トッテナム・ホットスパーの新たな暫定ヘッドコーチ、イゴール・トゥドールが、今週末のアーセナル戦で初陣を飾る。16位に沈み、1977年以来の降格という現実味が帯びるなか、前任者のトーマス・フランクが残した「ビッグ6史上最低」の勝率をいかに塗り替え、組織を再建できるかが問われている。
レポート
イゴール・トゥドール(47)のトッテナムにおける挑戦は、欧州で現在最も困難な一戦から幕を開ける。日曜日にトッテナム・ホットスパー・スタジアムへ乗り込んでくるのは、首位を独走する宿敵アーセナルだ。16位に低迷し、降格圏までわずか5ポイント差という窮地にあるスパーズにとって、このダービーは単なるプライドの戦いではなく、プレミアリーグ残留を懸けた極限のサバイバルとなる。
現地メディア『football.london』の分析によれば、トゥドール招聘の最大の理由は、彼が過去にユベントスやラツィオで見せてきた「シーズン途中からのV字回復」の実績にある。しかし、イングランドでの経験を欠く彼に対するファンベースの視線は厳しく、1977年以来となる2部転落を阻止できるのかという多大な懸念が渦巻いている。トゥドールは月曜日に選手たちと初めて対面し、日曜日の大一番に向けて「組織、強度、競争力」の即時再構築に着手する。

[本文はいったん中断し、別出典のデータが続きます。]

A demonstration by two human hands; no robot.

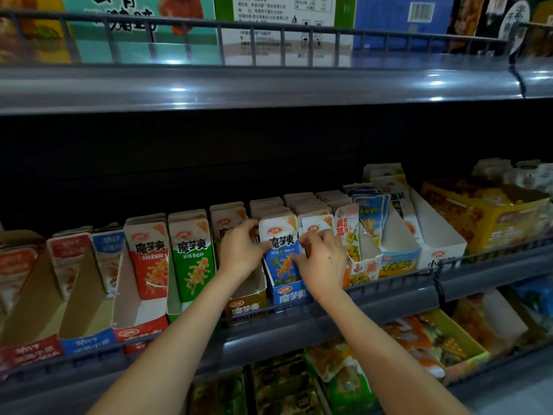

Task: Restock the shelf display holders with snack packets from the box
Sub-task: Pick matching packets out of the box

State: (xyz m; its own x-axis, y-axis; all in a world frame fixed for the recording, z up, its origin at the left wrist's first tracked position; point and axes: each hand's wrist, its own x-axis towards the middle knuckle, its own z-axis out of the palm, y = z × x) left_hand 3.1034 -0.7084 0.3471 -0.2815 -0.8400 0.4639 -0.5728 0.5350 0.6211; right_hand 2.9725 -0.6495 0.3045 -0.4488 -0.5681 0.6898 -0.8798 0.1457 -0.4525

今回の解任劇を正当化する最大の根拠となったのが、前任者トーマス・フランク(52)が残した最低のスタッツだ。BBCによれば、フランク体制下のトッテナムはプレミアリーグ26試合でわずか7勝、勝率はわずか26.9%に留まった。全コンペティションを含む38試合での勝率34.2%は、近代トッテナムの正式監督の中で「史上最低」の記録として歴史に刻まれた。これに対し、アンジェ・ポステコグルーは41%、ヌーノ・エスピリト・サントは50%、マウリシオ・ポチェッティーノは56%という勝率を記録しており、フランクの残した数字がいかにビッグ6の基準からも、スパーズの基準からも逸脱していたかが明白となった。
トゥドールにとっての当面の優先事項は、この「勝てない文化」を即座に破壊することだ。アーセナル戦の後にはフラム、クリスタル・パレス、リヴァプールといった難敵との連戦が続くが、最大12名の負傷者を抱える可能性がある満身創痍のスカッドで、いかにして勝ち点を積み上げるのか。フランクが最後まで克服できなかった「一貫性の欠如」を修正し、全ての試合で確信を持って競い合う集団へと変貌させることが、再建に向けた鍵となる。